WHAT THE TASK REQUIRES
Below are entries. Copy exactly the lines running from the line that holds "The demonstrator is" to the line that holds "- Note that", with both ends included.

(Records from a collection)
# # # #
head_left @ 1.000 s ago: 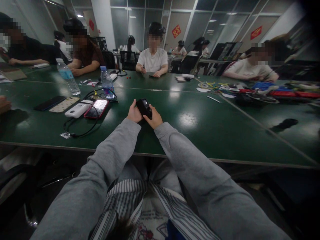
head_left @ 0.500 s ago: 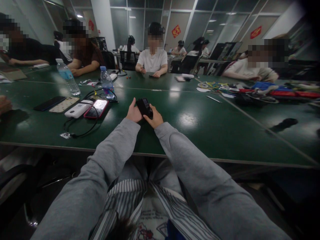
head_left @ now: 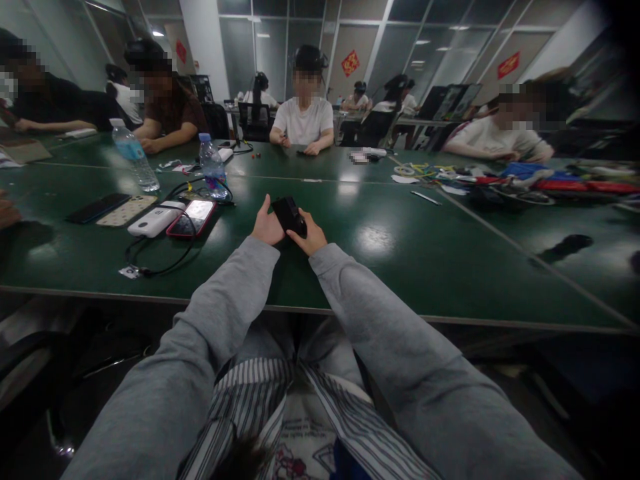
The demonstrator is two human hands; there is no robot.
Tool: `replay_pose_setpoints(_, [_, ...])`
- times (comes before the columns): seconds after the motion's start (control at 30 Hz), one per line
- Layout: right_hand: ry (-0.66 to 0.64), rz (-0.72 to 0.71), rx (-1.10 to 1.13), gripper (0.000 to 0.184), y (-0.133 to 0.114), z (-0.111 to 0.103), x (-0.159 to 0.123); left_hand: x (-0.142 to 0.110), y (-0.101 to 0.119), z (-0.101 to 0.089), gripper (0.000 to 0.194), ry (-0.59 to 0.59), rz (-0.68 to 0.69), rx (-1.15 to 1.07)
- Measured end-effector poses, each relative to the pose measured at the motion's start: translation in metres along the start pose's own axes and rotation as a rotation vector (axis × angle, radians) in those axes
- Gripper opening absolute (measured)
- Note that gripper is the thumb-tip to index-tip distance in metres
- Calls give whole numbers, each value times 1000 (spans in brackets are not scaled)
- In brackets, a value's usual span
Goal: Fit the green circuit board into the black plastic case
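Just above the table, in front of me, is a small, black, boxy device (head_left: 287, 215), tilted, with a round part near its right edge. My right hand (head_left: 311, 233) is closed on its right side, thumb along the near edge and fingers at the far edge. My left hand (head_left: 269, 225) is beside its left edge, palm turned up and thumb stretched away from the device. The device hides the other left fingers, so I cannot tell how far they reach under it. The device's upper face looks dark.
Left of my hands lie a pink-edged phone (head_left: 193, 219), a white power bank (head_left: 156, 220) with a black cable, and two more phones or cases. Two water bottles (head_left: 213, 167) stand behind. A pen (head_left: 425, 198) and a cable pile (head_left: 525, 183) lie right. Several people sit around the table.
A lighter grey patch on the device's upper face has gone dark. Both hands keep nearly the same place and hold; the whole view has shifted very slightly.
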State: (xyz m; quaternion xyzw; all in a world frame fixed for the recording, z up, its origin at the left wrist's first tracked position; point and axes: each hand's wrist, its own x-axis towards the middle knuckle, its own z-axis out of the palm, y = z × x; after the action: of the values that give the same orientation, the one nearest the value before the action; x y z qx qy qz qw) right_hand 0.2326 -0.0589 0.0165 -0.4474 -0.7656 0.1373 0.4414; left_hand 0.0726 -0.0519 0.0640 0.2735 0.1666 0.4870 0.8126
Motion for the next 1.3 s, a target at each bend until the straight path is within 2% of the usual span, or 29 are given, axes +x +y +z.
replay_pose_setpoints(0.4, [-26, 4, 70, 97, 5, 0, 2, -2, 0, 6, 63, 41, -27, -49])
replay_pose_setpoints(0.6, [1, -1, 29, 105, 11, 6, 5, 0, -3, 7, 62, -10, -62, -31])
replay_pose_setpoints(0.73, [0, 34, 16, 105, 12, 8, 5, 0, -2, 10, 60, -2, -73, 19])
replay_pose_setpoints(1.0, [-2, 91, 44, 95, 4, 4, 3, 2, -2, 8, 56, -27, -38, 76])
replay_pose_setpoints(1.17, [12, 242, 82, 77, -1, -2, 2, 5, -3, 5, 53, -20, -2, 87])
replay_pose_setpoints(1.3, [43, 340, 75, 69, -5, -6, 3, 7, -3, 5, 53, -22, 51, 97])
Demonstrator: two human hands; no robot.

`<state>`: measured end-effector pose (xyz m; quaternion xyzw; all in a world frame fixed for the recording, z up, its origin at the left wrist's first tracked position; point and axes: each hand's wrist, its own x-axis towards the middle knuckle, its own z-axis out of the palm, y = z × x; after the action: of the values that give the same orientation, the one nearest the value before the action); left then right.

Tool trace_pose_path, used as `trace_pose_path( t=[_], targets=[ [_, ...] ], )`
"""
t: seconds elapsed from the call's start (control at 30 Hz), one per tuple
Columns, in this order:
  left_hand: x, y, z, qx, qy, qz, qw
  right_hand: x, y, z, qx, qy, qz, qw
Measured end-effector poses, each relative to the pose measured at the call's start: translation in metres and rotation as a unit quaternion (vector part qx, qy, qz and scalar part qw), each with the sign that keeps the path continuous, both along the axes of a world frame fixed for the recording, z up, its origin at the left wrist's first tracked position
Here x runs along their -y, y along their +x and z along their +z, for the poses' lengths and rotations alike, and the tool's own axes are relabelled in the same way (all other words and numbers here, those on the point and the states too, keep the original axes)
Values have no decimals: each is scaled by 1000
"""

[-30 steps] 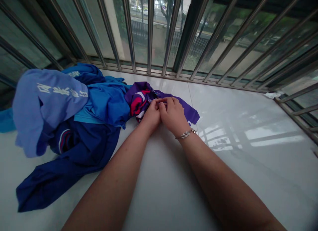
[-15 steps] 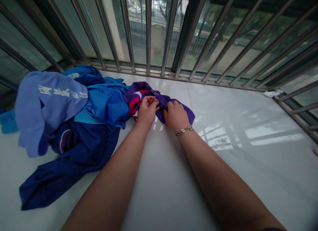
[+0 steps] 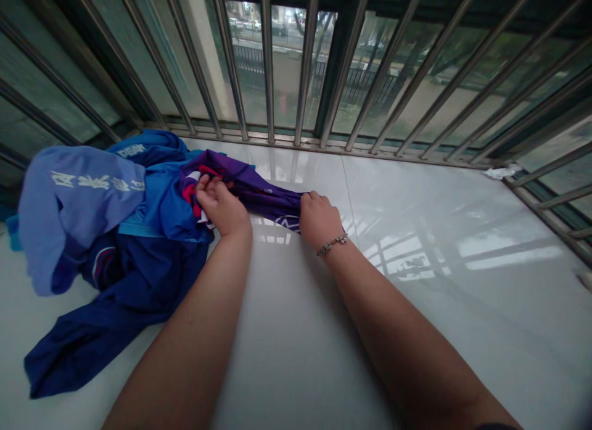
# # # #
TASK ANSWER
The demonstrator is two human hands; there is no robot.
Tool: `replay_pose_setpoints(_, [_, ...])`
- times (comes before the columns): seconds after the motion's start (control at 30 Hz), one per line
- Layout: right_hand: ry (-0.66 to 0.64), rz (-0.72 to 0.71), rx (-1.10 to 1.13), gripper (0.000 to 0.184), y (-0.133 to 0.114), z (-0.111 to 0.103), x (-0.159 to 0.123); left_hand: x (-0.142 to 0.110), y (-0.101 to 0.119), z (-0.101 to 0.089), gripper (0.000 to 0.194), ry (-0.59 to 0.59), rz (-0.68 to 0.69), rx (-1.15 to 1.07)
- Measured end-effector poses, each relative to the pose measured at the motion's start: translation in metres along the start pose's own axes and rotation as a rotation vector (axis × angle, radians) in those axes
- Gripper opening absolute (measured)
- Note that gripper is the thumb-tip to index-tip distance in metres

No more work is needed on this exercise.